C’est à l’image de son fils que Magloire a imaginé la journée de ce 23 septembre, avec des tournois de foot et de basket dans la matinée. Le soir, à la salle Olympe de Gouges, un concert avec des jeunes rappeurs de Paris et sa banlieue aura lieu. Avant cela, à partir de 17h, des épisodes de Rixes, la série documentaire de StreetPress, sur la rivalité mortelle des bandes adolescentes, sera projeté, en présence d’Adama Camara, qui a perdu son frère dans une rixe et qui a voulu se faire vengeance lui-même. Depuis sa sortie de prison, il milite contre les rixes, un combat mis en lumière dans la série de StreetPress. Un débat sera organisé, avec la participation du Youtubeur le Chairman et le journaliste Aboubacar Sakanoko, pour sensibiliser les jeunes sur ce phénomène.
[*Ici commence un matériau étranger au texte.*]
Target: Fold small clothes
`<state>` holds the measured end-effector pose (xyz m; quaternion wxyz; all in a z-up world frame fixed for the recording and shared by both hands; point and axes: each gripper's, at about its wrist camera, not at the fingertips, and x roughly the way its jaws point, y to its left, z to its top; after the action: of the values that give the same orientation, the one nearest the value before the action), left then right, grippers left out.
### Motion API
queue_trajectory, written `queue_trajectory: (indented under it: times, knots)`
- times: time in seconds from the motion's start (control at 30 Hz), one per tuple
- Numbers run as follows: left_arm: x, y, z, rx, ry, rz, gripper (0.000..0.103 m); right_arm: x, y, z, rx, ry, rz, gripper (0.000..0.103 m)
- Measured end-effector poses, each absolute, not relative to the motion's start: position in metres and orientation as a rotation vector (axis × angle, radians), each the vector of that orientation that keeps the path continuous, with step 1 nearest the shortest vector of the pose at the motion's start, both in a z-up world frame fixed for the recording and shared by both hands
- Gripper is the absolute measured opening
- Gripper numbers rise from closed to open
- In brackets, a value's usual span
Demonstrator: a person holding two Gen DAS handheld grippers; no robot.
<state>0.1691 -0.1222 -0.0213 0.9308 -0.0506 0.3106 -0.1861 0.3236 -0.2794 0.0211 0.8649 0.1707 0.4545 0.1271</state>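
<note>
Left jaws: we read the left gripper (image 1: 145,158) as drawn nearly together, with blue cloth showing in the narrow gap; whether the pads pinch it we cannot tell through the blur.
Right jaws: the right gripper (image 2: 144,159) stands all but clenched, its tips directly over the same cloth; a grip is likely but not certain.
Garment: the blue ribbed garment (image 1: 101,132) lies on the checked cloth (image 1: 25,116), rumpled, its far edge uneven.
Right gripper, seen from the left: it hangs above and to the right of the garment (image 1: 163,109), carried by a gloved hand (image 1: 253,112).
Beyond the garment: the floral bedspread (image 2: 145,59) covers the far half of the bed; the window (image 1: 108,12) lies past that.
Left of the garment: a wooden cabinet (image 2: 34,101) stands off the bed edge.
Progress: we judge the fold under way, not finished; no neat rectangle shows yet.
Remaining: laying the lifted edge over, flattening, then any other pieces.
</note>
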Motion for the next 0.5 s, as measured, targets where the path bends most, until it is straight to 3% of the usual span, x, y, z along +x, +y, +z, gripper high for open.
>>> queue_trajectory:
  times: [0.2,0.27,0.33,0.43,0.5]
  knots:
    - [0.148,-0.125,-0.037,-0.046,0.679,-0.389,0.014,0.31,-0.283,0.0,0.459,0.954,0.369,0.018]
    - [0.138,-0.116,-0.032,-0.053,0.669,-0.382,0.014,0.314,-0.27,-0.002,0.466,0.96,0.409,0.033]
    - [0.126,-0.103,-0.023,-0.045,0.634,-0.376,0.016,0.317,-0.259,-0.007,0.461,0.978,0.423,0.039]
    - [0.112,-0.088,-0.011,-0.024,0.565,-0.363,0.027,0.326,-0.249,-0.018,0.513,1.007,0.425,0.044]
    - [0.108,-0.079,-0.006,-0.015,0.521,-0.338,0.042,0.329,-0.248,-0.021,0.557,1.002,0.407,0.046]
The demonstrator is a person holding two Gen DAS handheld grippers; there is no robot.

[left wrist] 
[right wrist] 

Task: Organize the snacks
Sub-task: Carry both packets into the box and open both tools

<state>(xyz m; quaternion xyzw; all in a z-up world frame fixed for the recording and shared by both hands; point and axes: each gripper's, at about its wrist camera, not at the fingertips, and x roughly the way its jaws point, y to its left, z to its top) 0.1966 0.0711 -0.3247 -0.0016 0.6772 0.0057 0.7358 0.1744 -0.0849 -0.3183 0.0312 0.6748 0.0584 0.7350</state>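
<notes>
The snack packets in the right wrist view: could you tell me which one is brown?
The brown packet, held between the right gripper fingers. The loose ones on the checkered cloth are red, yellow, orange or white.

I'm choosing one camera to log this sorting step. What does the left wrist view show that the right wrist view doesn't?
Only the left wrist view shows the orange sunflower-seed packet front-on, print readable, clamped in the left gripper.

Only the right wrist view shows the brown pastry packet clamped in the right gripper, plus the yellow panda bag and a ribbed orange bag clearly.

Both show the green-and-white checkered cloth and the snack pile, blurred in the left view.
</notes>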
Magloire Diabley en a fait un combat. Il a passé des jours et des nuits avec des jeunes du XIe arrondissement, au parc de la Roquette ou au centre Paris Anim’ Mercoeur. « Quand j’ai vu le regard de ses amis à la mort d’Hismaël, j’ai senti qu’il y avait le match retour qui se préparait. Et je n’avais pas envie de revoir des jeunes mourir, surtout pour Hismaël », témoigne le père de famille. Il est devenu le tonton, comme l’appellent aujourd’hui les jeunes du quartier. « C’est en venant au square de la Roquette, en passant du temps auprès de ses amis, que je me suis reconstruit », raconte Magloire, qui va à la rencontre des jeunes à Paris et ailleurs pour sensibiliser contre les rixes. « C’est la mission que Hismaël m’a confiée. » Avec sa femme, il a justement fondé l’association Hismaël Diabley Junior (HDJ) pour mener ce combat. Aujourd’hui, tout ce travail lui a permis d’aller mieux, même s’il reconnaît qu’il a aussi connu des moments très difficiles. « Plein de choses vous passent dans la tête. La vengeance… J’ai failli me suicider. Si je ne l’ai pas fait, c’est pour ma famille, ma femme, ma fille. » Grâce à la série documentaire de StreetPress, il s’est rapproché d’autres familles qui ont perdu un enfant dans une rixe. Un élan de solidarité est né. « Je suis un papa victime. Mon témoignage est très important auprès des jeunes. Ils me racontent qu’ils se sentent délaissés. Il faut aller leur parler. On doit créer le lien avec eux, remettre de l’humain », dit-il. Magloire en appelle aussi à la prise de conscience des premiers concernés. « C’est aussi aux jeunes de comprendre. Qu’est-ce que ça vaut de tuer un enfant de 15 ans ? » Récemment, le meurtrier de son fils – âgé lui aussi de 15 ans au moment des faits – est sorti de prison. Il a sorti plusieurs titres de rap, faisant l’apologie de la drogue et de la violence, sans avoir l’air d’avoir pris conscience de la portée de son acte. Une attitude qui a remué Magloire. Des jeunes du XIe et du XIXe en ont même parlé entre eux, ne comprenant pas le comportement du jeune homme. « Pourquoi il a tué mon fils ? », s’interroge encore Magloire, qui a entamé une action judiciaire pour faire interdire les clips. « J’attends que la justice fasse son travail. » Coûte que coûte, le père de famille est déterminé à continuer son combat pour la mémoire de son fils. « Non à la violence », répète inlassablement Magloire Diabley. Aujourd’hui, Hismaël serait sans doute très fier de son Pap’s.